Cobb County District Attorney: end 'zero tolerance' weapons ban in Georgia schools

Written By Kom Limpulnam on Jumat, 18 Oktober 2013 | 15.20

MARIETTA, Ga. -- The top prosecutor in Cobb County says it's time for Georgia to put an end to the no-excuses, "zero tolerance" weapons-ban in the public schools.

District Attorney Vic Reynolds believes state law should be changed, in order to give students a break when, for example, they forget they have, say, a pocket knife in their backpack, or maybe a hunting knife locked in their car in the parking lot.

As it is, just about every school year, there are students across Georgia who are suspended or expelled, and convicted of felonies, because of innocent mistakes like that. Not because they were trying to harm anyone.

So, Reynolds is going to ask the state legislature to re-write the zero tolerance weapons ban, to give police and school adminstrators more control over which violations should be dismissed, and which ones should be handled within the school system -- on a case by case basis -- instead of having to throw the book at every student, with handcuffs and suspension/explusion and jail and felony records, for even the smallest violation.

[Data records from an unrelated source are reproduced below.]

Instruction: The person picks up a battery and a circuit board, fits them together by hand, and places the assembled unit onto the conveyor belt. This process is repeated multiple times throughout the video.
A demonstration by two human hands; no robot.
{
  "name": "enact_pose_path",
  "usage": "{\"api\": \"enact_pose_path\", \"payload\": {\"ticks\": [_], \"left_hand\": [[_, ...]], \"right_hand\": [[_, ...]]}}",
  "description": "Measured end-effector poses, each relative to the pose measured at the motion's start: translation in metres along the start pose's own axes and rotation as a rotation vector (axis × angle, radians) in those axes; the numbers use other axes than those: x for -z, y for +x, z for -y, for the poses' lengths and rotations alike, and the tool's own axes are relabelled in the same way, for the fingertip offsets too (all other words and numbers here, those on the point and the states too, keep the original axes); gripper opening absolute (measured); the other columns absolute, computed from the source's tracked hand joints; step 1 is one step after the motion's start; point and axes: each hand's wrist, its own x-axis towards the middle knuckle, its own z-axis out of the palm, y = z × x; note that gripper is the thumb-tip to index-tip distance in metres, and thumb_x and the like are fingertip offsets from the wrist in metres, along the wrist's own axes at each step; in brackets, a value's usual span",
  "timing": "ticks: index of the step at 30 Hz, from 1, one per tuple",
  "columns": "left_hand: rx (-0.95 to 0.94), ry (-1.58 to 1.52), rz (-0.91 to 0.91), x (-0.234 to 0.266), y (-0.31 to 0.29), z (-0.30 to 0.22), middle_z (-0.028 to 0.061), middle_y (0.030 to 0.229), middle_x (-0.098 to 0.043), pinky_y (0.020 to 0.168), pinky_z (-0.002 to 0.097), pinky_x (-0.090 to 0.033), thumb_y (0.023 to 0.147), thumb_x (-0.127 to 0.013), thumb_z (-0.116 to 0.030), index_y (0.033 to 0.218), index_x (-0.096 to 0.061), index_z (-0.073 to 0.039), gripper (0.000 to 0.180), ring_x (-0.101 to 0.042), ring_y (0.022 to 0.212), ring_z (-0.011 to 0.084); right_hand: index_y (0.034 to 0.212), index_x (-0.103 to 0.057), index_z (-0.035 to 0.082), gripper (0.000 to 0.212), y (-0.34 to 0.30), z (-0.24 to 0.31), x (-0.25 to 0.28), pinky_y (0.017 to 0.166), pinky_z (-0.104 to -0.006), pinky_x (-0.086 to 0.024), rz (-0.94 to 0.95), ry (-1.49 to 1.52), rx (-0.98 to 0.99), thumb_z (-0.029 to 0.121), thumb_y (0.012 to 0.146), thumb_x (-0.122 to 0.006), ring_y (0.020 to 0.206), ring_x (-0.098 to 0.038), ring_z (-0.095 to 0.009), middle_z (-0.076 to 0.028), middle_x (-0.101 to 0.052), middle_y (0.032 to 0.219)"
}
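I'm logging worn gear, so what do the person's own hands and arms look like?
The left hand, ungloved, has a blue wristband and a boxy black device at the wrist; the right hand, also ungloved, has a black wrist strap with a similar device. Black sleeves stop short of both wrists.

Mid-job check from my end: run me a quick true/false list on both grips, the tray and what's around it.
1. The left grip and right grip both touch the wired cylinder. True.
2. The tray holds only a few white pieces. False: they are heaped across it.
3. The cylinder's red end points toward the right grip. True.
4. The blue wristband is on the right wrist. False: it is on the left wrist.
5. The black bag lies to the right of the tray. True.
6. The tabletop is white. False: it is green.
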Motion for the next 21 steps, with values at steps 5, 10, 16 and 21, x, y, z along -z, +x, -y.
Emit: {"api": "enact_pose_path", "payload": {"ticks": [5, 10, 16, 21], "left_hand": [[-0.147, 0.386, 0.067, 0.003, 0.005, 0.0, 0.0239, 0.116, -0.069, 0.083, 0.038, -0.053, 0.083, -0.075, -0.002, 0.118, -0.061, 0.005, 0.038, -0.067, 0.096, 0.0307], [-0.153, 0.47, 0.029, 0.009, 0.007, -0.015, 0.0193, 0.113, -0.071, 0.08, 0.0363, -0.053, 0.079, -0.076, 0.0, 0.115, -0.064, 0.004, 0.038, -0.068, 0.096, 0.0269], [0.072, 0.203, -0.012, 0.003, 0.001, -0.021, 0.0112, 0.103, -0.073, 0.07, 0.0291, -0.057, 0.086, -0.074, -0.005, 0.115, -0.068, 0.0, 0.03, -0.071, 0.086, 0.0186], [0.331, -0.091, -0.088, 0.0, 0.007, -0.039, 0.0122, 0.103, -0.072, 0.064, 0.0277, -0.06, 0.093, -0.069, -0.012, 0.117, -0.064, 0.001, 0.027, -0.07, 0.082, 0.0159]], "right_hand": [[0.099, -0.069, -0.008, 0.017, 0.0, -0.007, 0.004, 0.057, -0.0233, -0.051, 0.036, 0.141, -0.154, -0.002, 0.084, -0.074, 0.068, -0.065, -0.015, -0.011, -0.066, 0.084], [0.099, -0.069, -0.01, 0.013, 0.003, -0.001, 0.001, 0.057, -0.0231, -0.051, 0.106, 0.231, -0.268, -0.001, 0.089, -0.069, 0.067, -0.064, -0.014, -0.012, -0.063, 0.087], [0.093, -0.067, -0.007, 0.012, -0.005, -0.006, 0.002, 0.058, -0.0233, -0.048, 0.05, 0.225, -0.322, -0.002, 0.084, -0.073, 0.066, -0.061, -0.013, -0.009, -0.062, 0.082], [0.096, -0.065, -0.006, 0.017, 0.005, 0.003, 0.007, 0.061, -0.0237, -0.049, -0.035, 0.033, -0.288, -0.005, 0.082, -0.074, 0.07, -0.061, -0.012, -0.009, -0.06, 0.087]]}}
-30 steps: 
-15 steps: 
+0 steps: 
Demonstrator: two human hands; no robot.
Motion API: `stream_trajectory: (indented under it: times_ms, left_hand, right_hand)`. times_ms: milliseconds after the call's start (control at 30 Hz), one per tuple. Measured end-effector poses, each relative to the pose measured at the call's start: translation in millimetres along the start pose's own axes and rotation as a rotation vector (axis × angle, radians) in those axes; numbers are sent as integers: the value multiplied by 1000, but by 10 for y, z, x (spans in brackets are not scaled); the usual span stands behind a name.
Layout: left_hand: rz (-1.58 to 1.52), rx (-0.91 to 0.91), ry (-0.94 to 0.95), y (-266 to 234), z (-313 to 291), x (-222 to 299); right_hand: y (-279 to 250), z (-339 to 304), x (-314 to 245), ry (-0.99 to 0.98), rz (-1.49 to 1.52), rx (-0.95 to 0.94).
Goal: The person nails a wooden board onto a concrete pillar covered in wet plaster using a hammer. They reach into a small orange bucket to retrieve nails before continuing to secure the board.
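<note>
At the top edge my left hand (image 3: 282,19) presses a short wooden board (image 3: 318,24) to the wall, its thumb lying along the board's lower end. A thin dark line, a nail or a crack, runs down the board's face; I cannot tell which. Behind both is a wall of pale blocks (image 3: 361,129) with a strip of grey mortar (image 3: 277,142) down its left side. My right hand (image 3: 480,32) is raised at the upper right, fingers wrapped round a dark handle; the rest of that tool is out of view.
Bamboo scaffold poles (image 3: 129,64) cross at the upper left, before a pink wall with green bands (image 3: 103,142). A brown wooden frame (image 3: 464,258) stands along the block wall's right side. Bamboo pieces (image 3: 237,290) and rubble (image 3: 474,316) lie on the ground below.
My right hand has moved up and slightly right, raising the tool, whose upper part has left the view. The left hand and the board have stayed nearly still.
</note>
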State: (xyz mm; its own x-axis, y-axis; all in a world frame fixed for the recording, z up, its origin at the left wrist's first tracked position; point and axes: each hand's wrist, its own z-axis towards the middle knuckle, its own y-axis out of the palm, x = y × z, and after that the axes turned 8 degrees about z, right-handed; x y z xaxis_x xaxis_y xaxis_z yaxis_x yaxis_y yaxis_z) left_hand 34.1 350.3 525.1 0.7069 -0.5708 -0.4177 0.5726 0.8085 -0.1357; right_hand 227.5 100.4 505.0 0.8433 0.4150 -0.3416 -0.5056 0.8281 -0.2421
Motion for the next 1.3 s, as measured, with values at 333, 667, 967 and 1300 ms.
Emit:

"There has to be some discretion, some wiggle room built into these laws," Reynolds said Thursday, "to where an administrator, if he or she knows the kid, knows he's a good kid, does well in school, hasn't been in trouble, [and the kid] comes to an administrator, says, 'Oh by the way, I inadvertently left this small knife in my backpack from camping trips,' or whatever, they have some room to do something besides saying, 'Lock him up.'"

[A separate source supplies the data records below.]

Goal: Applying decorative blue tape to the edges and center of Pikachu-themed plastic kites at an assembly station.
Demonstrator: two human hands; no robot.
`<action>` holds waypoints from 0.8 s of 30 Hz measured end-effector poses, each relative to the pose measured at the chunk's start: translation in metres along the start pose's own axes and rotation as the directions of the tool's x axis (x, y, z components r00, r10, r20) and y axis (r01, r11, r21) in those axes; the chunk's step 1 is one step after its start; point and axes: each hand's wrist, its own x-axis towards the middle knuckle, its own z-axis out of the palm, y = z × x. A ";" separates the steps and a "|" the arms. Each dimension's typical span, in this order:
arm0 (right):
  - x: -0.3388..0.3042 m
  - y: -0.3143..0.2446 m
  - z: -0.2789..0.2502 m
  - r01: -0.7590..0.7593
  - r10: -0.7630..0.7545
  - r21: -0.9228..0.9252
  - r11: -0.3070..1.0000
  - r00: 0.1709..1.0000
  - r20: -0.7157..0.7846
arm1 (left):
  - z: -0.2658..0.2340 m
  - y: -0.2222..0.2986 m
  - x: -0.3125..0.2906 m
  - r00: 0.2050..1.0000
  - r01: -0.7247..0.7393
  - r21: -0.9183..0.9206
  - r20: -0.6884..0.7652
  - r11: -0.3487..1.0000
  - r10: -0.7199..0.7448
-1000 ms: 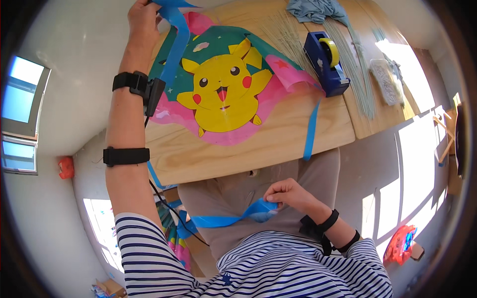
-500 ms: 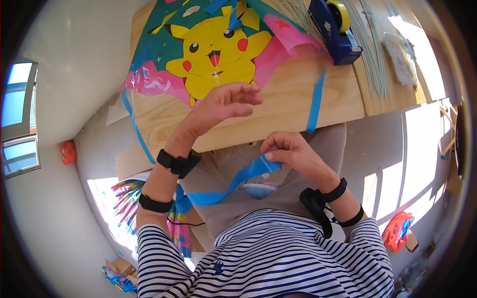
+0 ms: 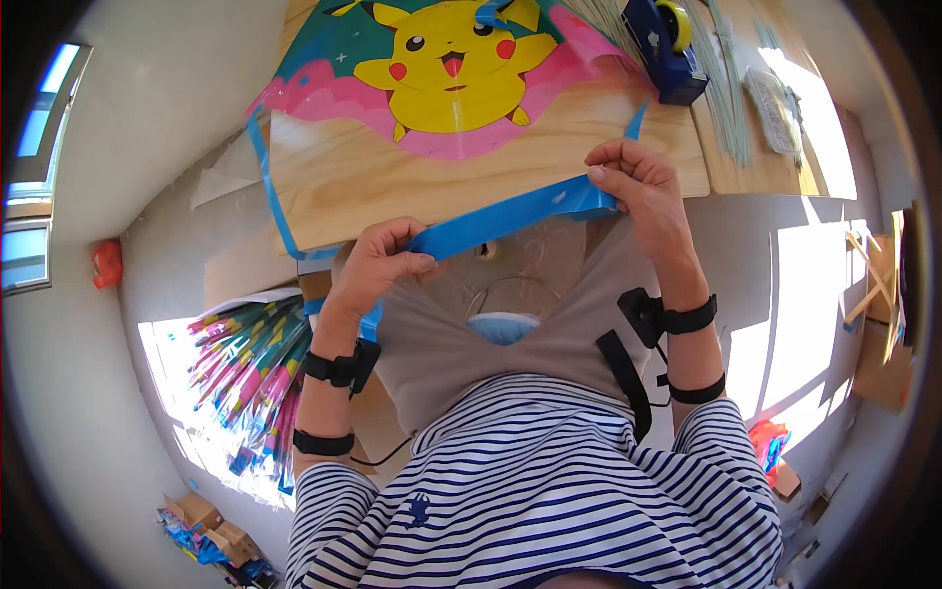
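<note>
Between my two hands a blue plastic ribbon (image 3: 510, 218) is stretched above my lap, just off the table's near edge. My left hand (image 3: 378, 263) pinches one end between thumb and fingers. With thumb and forefinger my right hand (image 3: 640, 191) grips it farther right and higher, where the ribbon looks folded over. Beyond them a kite sheet (image 3: 343, 98), green and pink with a yellow cartoon character, lies on the wooden table (image 3: 549, 167). Another blue strip (image 3: 267, 187) hangs from its left corner; on the right a blue strip end (image 3: 636, 120) shows behind my right hand.
A dark blue tape dispenser (image 3: 677, 74) stands at the table's right, by thin pale rods (image 3: 728, 98) and a clear plastic box (image 3: 775, 110). Folded colourful kites (image 3: 250, 368) lie low on the left. Cardboard boxes (image 3: 231, 540) sit on the floor.
My left hand has come down from over the table and taken hold of the ribbon. My right hand has moved up and right, and the ribbon is now drawn taut.
</note>
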 end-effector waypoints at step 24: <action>-0.046 0.011 0.031 0.404 -0.411 -0.674 0.618 0.897 0.161 | -0.044 0.023 -0.028 0.829 -0.409 -0.120 -0.465 0.905 0.312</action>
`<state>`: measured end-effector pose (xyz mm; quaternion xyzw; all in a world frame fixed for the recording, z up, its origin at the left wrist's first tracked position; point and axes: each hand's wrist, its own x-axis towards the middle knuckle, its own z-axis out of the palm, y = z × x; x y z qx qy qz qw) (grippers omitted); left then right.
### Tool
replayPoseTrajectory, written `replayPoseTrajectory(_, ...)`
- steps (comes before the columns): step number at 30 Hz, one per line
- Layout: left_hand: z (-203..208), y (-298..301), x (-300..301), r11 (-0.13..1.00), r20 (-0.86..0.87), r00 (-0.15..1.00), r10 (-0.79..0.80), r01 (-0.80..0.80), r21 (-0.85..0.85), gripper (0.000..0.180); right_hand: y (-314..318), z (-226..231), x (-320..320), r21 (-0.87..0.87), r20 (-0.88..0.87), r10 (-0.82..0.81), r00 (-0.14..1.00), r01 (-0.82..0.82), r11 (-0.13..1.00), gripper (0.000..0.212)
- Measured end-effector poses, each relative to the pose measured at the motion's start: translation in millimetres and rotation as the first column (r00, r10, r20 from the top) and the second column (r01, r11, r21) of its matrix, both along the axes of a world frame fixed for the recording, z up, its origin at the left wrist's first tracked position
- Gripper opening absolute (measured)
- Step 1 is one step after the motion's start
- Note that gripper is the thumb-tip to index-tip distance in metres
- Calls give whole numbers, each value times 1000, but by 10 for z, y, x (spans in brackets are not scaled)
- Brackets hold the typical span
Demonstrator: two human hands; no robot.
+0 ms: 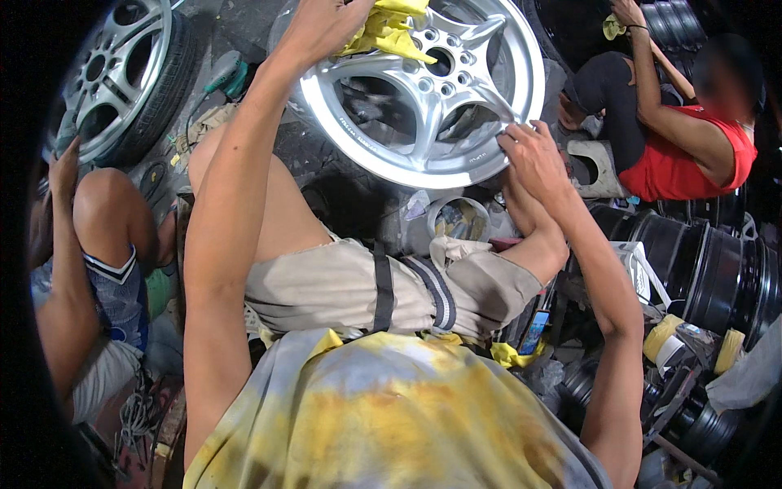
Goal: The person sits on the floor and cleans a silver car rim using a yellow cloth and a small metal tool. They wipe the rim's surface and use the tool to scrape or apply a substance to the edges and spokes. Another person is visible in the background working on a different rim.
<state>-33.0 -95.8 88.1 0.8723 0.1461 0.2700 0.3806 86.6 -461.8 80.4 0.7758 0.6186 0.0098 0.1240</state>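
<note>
A silver five-spoke alloy wheel point(423, 134) stands tilted in front of my knees, its face turned up toward me. At the upper left of the wheel, my left hand point(326, 26) is closed on a yellow cloth point(384, 33) that lies against the spokes near the hub. The cloth and the picture's top edge hide part of that hand's fingers. My right hand point(533, 156) grips the wheel's lower right edge, its fingers curled over the lip and the thumb side hidden.
A co-worker in a red top point(684, 155) sits at the right, holding a small yellow cloth point(612, 27). Another person's hand point(63, 167) is by a silver wheel with a tyre point(122, 73) at the left. A green power tool point(228, 73), white bucket point(458, 213) and dark stacked rims point(692, 261) surround me.
</note>
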Motion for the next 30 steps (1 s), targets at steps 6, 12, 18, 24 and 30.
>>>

But school administrators have always been the biggest supporters of "zero tolerance." They say, for example, a bad kid could grab the knife that a good kid accidentally brings to school, and stab somebody.  So they are eager to send the message that even a tiny mistake will be punished like a big crime. No excuses and never any exceptions.

"That is telling other students that we're trying to keep their school safe and that we're trying to keep them safe at school," said Gwinnett County Schools Spokesman Jorge Quintana during an interview in 2012.

Reynolds said that over the next several weeks he is going to work with some legislators from Cobb County to draft some proposed changes in the law, and then try to put the revisions to a vote in the legislature early next year.

"Certainly, based on what we've seen around campuses, the horrific incidents of violence, nobody wants even the remote chance of that happening," Reynolds said. "All we're trying to do is to make sure that, in the end, as with any law, there's some level of common sense exhibited."